What’s going on behind the scenes at your doctor’s office? I met a doctor in an online group and we struck up a conversation. Her views were so interesting that I asked her to join me in a series of conversations for ClearHealthCosts. She is a D.O. (Doctor of Osteopathic Medicine) in private practice who also has a leadership role in obstetrics and gynecology at a Midwestern hospital system. She spoke on condition that we not use her name. Here is our fourth conversation, lightly edited for length and clarity. Links to the first three are at the bottom of this post.
Jeanne Pinder
We’ve touched on many of the business aspects of running private practice, but I think many patients don’t fully understand what this looks like. You mentioned specifically that you have a purchasing consortium with a group purchasing agreement so you can get an IUD at a 25% discount from the list price. Tell me more about that.
Dr. X
OB-GYN doctors formed a group to discuss common issues for private practice doctors. Early on they banded together to get better pricing on medical supplies. Every little bit counts.
JP
So what is included? You said IUD’s? What other things? Medications?
Dr. X
Typically, we don’t buy medications, patients go to the pharmacy, and then get the medication that way. So anything from office supplies to the paper that’s on the tables to Betadine to alcohol swabs, Kleenex, paper towels for the bathrooms, you name it.

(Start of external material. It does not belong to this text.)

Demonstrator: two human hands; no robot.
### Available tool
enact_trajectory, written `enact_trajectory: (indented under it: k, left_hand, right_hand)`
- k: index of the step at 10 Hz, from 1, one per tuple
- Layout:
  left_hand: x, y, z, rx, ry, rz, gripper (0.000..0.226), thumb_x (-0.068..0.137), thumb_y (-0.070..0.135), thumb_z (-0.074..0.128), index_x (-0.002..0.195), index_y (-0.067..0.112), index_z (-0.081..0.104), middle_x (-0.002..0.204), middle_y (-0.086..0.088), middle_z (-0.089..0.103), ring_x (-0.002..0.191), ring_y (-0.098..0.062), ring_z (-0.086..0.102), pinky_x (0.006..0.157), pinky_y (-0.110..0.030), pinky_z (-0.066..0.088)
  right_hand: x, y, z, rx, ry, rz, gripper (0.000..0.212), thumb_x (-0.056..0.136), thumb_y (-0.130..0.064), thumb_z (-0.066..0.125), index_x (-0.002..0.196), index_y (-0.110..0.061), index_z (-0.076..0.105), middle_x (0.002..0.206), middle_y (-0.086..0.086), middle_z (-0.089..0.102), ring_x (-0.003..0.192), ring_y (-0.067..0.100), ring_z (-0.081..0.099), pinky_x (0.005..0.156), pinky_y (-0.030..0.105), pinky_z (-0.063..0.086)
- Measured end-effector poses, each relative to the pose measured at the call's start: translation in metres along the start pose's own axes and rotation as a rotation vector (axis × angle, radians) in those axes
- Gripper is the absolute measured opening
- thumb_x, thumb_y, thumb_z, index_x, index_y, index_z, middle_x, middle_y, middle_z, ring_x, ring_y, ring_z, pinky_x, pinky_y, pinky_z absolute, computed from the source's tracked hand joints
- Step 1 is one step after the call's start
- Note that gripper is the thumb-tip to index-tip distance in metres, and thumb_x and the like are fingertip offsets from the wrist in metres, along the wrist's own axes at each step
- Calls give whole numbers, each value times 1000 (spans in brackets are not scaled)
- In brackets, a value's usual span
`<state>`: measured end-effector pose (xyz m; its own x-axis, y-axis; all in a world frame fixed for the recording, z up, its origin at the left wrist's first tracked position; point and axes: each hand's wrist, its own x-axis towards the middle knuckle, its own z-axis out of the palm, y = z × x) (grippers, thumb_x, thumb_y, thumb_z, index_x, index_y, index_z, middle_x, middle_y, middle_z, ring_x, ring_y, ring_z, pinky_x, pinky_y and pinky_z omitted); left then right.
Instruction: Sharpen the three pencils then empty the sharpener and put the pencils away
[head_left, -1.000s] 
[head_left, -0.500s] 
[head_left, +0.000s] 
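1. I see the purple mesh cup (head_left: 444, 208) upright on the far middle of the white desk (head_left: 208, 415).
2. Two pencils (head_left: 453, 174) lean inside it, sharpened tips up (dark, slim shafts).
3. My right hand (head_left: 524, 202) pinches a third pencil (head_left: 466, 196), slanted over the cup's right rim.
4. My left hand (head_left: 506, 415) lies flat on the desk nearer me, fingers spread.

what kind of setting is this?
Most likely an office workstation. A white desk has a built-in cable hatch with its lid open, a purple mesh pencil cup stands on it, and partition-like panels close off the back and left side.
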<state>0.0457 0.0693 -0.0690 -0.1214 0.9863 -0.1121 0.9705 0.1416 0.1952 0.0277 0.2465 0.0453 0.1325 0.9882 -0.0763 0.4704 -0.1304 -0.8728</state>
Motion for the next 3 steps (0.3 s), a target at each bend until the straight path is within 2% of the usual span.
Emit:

Medicine and the business side
JP
I guess I knew that there were costs like this to running a business, but what are the other strategies that you have for minding the business of medicine?
Dr. X
There are two sides of the coin. First, there’s the medical part of the business, taking care of patients and making sure that everybody is scheduled appropriately. And that there are enough people to do the jobs that need to be done.
But then there’s the completely different aspect of it, which is running a small business, and making sure that you can keep costs down — giving patients the care that they want and need at an affordable cost. This means cutting costs when you can — making sure that the appointment scheduling is done in a way that it optimizes the time spent with the patient, with the least amount of human resources needed. The least amount of nurses and receptionists.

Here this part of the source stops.